Zachowała się relacja z Rybnicy Leśnej, niedaleko Wałbrzycha, opowiadająca o tym, jak w roku 1709 walczono ze „szkodliwym zmarłym”. Otóż mieszkańcy Rybnicy przerażeni nawiedzającym ich powrotnikiem postanowili ekshumować zwłoki owego „szkodliwego zmarłego”. 11 lipca w siedem tygodni po jego śmierci, dwóch grabarzy odkopało jego ciało. Komisyjnie stwierdzono, że nadal z łatwością można było zginać w stawach wszystkie członki, a z jego ciała, po nacięciu, wypływa krew. Postawiono dwie warty - jedną przy grobie, drugą w domu zmarłego, i posłano po grabarza z Pakoszowa (dzisiaj część Piechowic koło Jeleniej Góry), który miał być biegły w takich przypadkach.

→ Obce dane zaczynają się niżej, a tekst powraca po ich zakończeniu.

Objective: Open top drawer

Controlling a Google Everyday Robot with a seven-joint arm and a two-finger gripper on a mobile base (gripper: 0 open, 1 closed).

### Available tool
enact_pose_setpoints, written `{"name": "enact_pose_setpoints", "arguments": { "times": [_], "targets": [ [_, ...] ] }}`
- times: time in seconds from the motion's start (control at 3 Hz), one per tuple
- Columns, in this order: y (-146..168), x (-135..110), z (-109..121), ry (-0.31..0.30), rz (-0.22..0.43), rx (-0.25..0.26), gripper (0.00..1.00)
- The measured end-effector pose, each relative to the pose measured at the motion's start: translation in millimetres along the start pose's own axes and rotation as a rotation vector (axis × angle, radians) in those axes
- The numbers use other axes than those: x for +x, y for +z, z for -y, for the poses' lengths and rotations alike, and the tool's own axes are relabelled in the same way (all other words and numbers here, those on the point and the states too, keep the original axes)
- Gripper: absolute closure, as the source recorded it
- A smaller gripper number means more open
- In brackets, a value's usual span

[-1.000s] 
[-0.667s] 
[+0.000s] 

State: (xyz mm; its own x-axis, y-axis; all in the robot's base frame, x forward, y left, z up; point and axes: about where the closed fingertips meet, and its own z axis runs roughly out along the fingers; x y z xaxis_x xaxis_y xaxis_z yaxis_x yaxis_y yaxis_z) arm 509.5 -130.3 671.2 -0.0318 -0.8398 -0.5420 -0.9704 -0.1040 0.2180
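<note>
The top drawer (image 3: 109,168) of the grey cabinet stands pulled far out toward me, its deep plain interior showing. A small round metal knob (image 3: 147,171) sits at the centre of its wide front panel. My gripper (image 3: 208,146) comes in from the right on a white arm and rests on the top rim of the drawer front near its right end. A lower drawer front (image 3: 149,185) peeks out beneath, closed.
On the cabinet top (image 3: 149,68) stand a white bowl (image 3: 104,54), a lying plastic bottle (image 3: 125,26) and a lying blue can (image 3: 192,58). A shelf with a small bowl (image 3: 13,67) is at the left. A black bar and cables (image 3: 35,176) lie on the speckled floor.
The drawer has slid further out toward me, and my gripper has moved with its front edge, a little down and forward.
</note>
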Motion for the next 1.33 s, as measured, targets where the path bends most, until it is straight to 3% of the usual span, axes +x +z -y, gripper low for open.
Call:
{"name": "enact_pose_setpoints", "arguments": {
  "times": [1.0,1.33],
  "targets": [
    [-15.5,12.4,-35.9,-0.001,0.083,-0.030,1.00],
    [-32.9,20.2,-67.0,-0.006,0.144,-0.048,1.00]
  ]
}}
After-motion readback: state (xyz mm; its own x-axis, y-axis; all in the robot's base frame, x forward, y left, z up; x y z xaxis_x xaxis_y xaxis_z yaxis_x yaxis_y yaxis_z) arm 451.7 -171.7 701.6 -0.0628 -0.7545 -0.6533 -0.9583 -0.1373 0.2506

Grabarz przybył, wysłuchał relacji i orzekł, że nie obędzie się bez... kata. Sprawą „szkodliwego zmarłego” zajął się sąd. I tak jak w normalnym procesie sędziowie zapoznali się z okolicznościami, przesłuchali świadków i 24 września 1709 roku ogłosili wyrok, zasiadając przy stole wystawionym nieopodal cmentarza. Kat mial odciąć głowy zmarłemu, a jeśli to nie byłoby skuteczne, to kat (już bez posiedzenia sądu) powinien ekshumować ciało zmarłego i spalić je. Jak sąd nakazał, tak się stało. Powrotnikowi odcięto głowę i pochowano go poza cmentarzem z głową położoną między nogami.

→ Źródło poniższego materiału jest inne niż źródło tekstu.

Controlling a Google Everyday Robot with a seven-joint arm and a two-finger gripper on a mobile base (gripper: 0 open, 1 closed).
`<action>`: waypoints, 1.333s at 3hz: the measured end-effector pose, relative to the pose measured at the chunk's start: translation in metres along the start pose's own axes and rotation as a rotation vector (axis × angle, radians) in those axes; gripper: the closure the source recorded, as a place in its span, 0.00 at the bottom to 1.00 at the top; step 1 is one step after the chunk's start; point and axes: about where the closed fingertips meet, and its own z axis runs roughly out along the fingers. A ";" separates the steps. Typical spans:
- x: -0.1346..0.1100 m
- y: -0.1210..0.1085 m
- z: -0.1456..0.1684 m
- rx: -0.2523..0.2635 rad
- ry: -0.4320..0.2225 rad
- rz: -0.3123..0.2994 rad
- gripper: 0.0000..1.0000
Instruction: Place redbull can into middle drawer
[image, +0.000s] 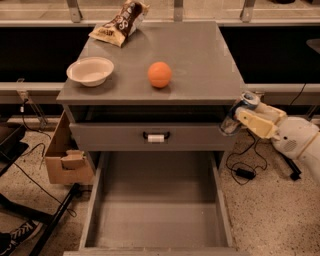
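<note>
The redbull can, slim and blue-and-silver with a shiny top, is held in my gripper to the right of the cabinet, level with the closed drawer front. The cream fingers are shut around the can, which tilts slightly. The middle drawer is pulled fully out below, a wide shallow grey box with a bare floor. The can is above and to the right of the drawer's right wall, outside it.
On the grey cabinet top lie an orange ball, a white bowl and a brown crisp bag. The closed drawer front has a black handle with a white tag. A cardboard box stands at the left; cables lie on the floor at the right.
</note>
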 end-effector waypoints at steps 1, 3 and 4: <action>-0.003 0.009 0.008 -0.024 -0.006 -0.033 1.00; 0.091 0.058 0.035 -0.105 0.038 -0.041 1.00; 0.168 0.093 0.068 -0.191 0.040 -0.039 1.00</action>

Znana jest opowieść o innym „szkodliwym zmarłym” - szewcu ze Strzegomia. Otóż zwłoki nieszczęśnika odkryła jego żona 20 września 1591 r. Szewc miał poderżnięte gardło, jednak jego połowica ukryła ten fakt i pochowała męża na cmentarzu. Szewc już trzy dni po pogrzebie zaczął straszyć mieszkańców Strzegomia. Powrotnik się rozzuchwalił do tego stopnia, że 18 kwietnia 1592 r., za zgodą pana starosty, w nocy około został otwarty w obecności rady strzegomskiej i ławników. Świadkowie stwierdzili, że zwłoki nie były zesztywniałe, a na dużym palcu prawej stopy rosła róża. Ciało szewca pochowano więc pod szubienicą, a kiedy ten sposób okazał się nieskuteczny, kat ponownie je wykopał i zgodnie z sądowym wyrokiem szpadlem obciął nieboszczykowi głowę, potem ręce i nogi, wreszcie wyciął mu całe, nienaruszone serce. Tak rozczłonkowane ciało szewca spalono na stosie, a popiół ze stosu wrzucono do płynącej wody.

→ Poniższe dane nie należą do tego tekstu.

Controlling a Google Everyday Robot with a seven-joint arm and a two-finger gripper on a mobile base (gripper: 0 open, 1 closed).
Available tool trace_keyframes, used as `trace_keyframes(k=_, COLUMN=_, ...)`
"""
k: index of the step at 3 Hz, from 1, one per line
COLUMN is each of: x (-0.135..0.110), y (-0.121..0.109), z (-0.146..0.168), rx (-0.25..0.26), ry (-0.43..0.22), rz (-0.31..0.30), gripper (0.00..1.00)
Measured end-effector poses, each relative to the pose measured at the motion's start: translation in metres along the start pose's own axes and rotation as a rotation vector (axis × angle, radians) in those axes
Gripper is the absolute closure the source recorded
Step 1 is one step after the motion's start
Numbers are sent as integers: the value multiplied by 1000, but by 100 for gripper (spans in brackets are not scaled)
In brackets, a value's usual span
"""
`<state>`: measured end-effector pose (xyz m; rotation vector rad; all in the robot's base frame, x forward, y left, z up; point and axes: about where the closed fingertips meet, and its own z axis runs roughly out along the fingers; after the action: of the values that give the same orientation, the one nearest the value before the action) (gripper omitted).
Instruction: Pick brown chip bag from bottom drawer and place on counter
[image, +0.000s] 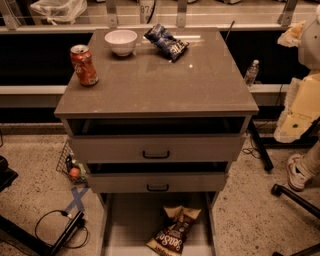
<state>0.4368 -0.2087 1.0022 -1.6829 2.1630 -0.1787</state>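
1. Status. My gripper does not appear in the camera view, so I cannot tell whether it is spread, pressed together or holding anything. I judge the pick not yet begun.

2. Location of target. The brown chip bag (174, 232) lies flat on the floor of the bottom drawer (127, 220), right of centre. Its lower end is cut off by the frame edge. The drawer is pulled out.

3. Hazards on the grasp. The bag is crinkled and lies flat. A pinch on a loose fold is likely to slip. A descent that is too deep presses against the drawer floor.

4. Hazards on the lift. The middle drawer (157, 182) and the top drawer (156, 148) stand above the back of the bottom drawer. A lift taken too far back can catch the bag on their fronts or handles.

5. Hazards on placement. The counter (165, 85) already carries a soda can (83, 65), a white bowl (121, 41) and a blue snack bag (166, 42), all toward the rear. A large bag swung in from the left can topple the can. The bare front half is the safer zone, but a release near the overhanging edge risks the bag sliding off.
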Motion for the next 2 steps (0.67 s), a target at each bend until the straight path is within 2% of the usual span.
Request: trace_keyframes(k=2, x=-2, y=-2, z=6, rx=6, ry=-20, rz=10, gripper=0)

Największa egzekucja, 20 zmarłych, odbyła się w Czechach w Heřmanicach koło Opawy. Mieszkańcy Heřmanic wierzyli, że zmarła niedawno kobieta wraz z pomagierami morduje ludzi wysysając z nich krew. W 1755 r. z polecenia władz cesarskich rozkopano 30 podejrzanych grobów. Dokonano ekshumacji ciał i odpowiedzialnością obarczono 20 zmarłych (w tym jedno dziecko). Do wykonania wyroku ściągnięto katów z całej okolicy. Zwłoki pozbawiono głów, serca przebito kołkami, a na koniec ciała spalono.